When I first saw the headlines about Emma Stone’s BAFTA appearance and the subsequent reaction from nutrition scientist Jess Baker, I couldn’t help but feel a mix of frustration and fascination. It’s not just about a celebrity’s red carpet look; it’s about the deeper, often toxic, undercurrents of beauty standards in the entertainment industry. What makes this particularly fascinating is how a single detail—the visibility of Stone’s collarbones—sparked a conversation that goes far beyond fashion or aesthetics.
From my perspective, the visibility of Emma Stone’s entire clavicle and acromion process isn’t just a stylistic choice; it’s a symptom of a much larger issue. Baker’s analysis, while clinical, hits on something profoundly unsettling. Personally, I think what many people don’t realize is that these so-called ‘beauty standards’ are often rooted in unhealthy, even dangerous, practices. When a nutrition scientist points out that such prominence in the collarbone area is a clinical marker of malnutrition, it’s not just a critique of one person’s appearance—it’s a wake-up call about the industry’s normalization of extreme thinness.
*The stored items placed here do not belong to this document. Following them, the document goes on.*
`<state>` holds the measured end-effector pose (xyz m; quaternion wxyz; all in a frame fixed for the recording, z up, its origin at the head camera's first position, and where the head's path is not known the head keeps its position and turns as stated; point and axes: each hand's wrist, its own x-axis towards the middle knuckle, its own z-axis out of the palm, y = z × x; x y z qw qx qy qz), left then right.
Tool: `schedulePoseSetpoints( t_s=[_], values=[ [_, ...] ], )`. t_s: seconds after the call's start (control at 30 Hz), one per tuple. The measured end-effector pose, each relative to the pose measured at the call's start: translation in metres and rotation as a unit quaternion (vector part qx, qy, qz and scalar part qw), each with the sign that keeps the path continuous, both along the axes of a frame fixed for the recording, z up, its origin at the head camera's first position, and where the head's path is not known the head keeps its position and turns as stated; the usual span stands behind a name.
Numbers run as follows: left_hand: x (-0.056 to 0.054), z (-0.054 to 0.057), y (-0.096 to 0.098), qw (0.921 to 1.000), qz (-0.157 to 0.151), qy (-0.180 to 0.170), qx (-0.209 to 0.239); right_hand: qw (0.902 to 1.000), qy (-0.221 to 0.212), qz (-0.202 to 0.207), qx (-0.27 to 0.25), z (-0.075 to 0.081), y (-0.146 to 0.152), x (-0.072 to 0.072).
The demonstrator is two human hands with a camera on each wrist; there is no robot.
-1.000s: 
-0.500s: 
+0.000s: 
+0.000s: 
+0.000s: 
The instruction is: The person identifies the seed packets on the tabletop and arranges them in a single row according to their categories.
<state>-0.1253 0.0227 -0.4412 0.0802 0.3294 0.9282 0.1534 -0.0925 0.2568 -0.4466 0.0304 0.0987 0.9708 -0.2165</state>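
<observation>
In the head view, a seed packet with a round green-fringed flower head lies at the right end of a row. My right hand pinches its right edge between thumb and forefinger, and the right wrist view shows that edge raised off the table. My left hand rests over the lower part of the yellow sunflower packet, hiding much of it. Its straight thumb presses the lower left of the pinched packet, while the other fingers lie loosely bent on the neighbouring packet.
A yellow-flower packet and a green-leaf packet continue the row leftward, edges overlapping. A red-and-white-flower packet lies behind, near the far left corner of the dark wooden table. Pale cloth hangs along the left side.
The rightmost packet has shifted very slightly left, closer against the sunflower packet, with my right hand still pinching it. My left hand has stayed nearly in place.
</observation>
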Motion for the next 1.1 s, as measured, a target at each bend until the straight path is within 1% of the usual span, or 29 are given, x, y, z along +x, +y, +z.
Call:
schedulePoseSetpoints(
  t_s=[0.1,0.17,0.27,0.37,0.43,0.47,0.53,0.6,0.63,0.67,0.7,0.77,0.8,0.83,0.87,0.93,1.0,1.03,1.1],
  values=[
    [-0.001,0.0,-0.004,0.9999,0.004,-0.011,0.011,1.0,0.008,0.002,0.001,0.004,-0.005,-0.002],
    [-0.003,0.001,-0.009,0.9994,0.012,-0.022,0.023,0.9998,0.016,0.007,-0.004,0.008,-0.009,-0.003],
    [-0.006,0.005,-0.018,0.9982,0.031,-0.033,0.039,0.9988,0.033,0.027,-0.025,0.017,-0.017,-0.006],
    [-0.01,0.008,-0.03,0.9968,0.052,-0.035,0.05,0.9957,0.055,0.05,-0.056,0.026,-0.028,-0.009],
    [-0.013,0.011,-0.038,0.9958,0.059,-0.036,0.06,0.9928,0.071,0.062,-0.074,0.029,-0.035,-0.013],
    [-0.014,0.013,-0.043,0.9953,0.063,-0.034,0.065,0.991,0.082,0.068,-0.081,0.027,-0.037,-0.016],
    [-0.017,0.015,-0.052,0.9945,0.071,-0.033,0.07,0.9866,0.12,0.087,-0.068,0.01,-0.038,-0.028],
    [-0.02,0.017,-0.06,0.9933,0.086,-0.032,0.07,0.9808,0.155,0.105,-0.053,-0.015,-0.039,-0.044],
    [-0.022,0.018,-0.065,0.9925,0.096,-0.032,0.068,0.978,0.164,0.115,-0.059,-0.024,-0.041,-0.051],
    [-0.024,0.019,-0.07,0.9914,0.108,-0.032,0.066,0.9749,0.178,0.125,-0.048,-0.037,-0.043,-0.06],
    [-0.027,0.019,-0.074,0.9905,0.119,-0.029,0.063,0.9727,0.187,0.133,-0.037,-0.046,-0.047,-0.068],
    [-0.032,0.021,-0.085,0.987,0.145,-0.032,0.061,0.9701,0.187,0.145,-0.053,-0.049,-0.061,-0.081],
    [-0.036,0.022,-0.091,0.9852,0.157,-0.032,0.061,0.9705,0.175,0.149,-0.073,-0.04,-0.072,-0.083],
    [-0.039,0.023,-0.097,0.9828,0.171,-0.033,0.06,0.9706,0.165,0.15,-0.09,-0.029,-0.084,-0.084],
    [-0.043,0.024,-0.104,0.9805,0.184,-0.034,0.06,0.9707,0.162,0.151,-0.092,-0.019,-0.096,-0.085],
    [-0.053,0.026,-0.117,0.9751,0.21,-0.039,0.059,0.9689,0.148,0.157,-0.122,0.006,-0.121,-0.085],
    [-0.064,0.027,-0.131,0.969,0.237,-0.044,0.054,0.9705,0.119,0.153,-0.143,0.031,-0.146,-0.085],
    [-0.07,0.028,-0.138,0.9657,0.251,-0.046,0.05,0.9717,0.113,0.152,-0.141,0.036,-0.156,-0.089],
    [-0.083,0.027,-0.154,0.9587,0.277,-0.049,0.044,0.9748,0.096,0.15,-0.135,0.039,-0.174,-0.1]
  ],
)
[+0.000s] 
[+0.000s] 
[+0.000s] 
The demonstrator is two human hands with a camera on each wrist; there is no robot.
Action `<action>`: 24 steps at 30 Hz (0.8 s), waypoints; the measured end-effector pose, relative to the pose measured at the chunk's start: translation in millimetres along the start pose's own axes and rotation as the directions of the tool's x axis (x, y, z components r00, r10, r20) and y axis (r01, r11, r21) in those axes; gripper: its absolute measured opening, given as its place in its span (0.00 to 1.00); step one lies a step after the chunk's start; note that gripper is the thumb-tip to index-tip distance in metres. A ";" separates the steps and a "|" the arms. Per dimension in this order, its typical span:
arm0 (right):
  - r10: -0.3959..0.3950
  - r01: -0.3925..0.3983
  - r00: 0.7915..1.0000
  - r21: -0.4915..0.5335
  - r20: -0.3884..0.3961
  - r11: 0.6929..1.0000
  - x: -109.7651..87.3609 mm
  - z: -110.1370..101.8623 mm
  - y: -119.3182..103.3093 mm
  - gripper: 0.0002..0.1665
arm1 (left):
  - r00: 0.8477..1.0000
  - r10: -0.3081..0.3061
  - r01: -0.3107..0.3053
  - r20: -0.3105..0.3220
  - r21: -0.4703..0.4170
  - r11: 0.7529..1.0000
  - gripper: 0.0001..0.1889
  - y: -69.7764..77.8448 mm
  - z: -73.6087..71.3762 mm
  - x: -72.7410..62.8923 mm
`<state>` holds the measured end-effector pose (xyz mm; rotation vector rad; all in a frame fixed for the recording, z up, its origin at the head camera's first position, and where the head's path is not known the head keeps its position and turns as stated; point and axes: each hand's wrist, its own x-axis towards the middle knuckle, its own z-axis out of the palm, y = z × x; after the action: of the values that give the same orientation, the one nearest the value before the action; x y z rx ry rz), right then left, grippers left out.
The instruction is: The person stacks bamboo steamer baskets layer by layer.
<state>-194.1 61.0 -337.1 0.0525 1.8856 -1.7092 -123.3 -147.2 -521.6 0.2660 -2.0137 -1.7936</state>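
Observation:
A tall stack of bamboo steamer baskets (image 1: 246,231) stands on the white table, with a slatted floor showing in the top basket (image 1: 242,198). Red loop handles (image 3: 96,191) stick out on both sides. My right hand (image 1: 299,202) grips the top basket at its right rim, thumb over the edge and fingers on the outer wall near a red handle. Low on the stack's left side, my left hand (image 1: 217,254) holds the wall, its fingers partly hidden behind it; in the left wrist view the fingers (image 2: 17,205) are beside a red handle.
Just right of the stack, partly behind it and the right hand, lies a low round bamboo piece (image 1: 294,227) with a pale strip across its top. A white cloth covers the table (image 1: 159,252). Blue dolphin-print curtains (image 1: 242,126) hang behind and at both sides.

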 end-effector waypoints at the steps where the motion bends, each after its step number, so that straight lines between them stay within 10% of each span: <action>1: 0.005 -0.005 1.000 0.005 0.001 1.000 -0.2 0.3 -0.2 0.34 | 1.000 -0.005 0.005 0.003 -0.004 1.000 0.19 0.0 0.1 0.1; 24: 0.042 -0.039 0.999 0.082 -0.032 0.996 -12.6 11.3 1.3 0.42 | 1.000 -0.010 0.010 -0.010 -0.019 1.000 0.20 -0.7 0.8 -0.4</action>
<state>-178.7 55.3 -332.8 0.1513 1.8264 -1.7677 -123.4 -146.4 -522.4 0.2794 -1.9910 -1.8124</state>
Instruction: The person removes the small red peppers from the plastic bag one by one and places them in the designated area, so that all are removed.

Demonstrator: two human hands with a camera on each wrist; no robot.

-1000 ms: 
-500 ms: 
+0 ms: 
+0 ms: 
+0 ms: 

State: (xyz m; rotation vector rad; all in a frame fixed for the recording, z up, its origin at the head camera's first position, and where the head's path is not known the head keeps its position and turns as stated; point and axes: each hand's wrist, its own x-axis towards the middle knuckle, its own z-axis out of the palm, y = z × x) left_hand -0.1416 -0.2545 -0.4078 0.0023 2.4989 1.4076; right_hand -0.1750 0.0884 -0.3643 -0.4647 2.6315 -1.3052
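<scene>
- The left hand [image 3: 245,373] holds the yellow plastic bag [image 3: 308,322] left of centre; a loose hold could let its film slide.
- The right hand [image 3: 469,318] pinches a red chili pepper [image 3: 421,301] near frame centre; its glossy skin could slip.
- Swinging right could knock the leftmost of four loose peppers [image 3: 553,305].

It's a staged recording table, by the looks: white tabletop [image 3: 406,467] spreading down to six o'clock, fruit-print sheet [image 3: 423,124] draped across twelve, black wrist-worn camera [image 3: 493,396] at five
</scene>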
One thing that immediately stands out is how this trend ties into the broader cultural obsession with thinness. If you take a step back and think about it, the entertainment industry has long glorified bodies that are often unattainable without extreme measures. The rise of GLP-1 medications, as Baker mentions, adds a new layer to this. What this really suggests is that even within a healthy weight range, celebrities are being pushed—or pushing themselves—toward dangerous levels of thinness. It’s not just about looking ‘good’ anymore; it’s about conforming to an ideal that is increasingly divorced from health.
A detail that I find especially interesting is Baker’s critique of doctors who prescribe weight-loss drugs to already thin celebrities. This raises a deeper question: Who is responsible for perpetuating these harmful standards? Is it the celebrities themselves, the doctors, the media, or the audience that consumes and applauds these images? In my opinion, it’s a collective failure, but the medical community’s role is particularly troubling. Prescribing drugs like GLP-1 to someone who is already at a healthy weight—or worse, underweight—is not just unethical; it’s a betrayal of the very principles of healthcare.
What many people don’t realize is that the consequences of chasing this ideal go far beyond aesthetics. Malnutrition isn’t just about looking thin; it’s about the body being starved of essential nutrients. Thinning hair, chronic fatigue, weakened immunity, and even fertility issues are just the tip of the iceberg. If you think about it, the cost of achieving this ‘ideal’ is often a lifetime of health complications. And for what? To fit into a gown that looks good on the red carpet for a few hours?
This brings me to a broader point: the psychological and cultural implications of these beauty standards. The entertainment industry has always been a mirror to society, but it’s also a driver of trends. When extreme thinness is celebrated, it trickles down to everyday people who feel pressured to emulate these ideals. Social media only amplifies this, creating a feedback loop where unrealistic standards become the norm. Personally, I think this is one of the most insidious aspects of modern culture—how we’ve come to equate beauty with suffering.
If there’s one takeaway from this, it’s that beauty standards are not neutral. They are extreme, often harmful, and always political. As Baker rightly points out, they are not ‘standard’—they are a reflection of a society that values appearance over health, conformity over individuality. What this really suggests is that we need a radical shift in how we define beauty. It’s not about shaming anyone for their appearance, but about questioning the systems that make such appearances the ideal.
In the end, Emma Stone’s BAFTA look is just a symptom of a much larger problem. It’s a problem that affects not just celebrities, but anyone who feels pressured to conform to these ideals. From my perspective, the real conversation we should be having is not about one person’s collarbones, but about the cultural and systemic forces that make such extremes not only acceptable but desirable. If we don’t, we’re not just failing celebrities—we’re failing everyone.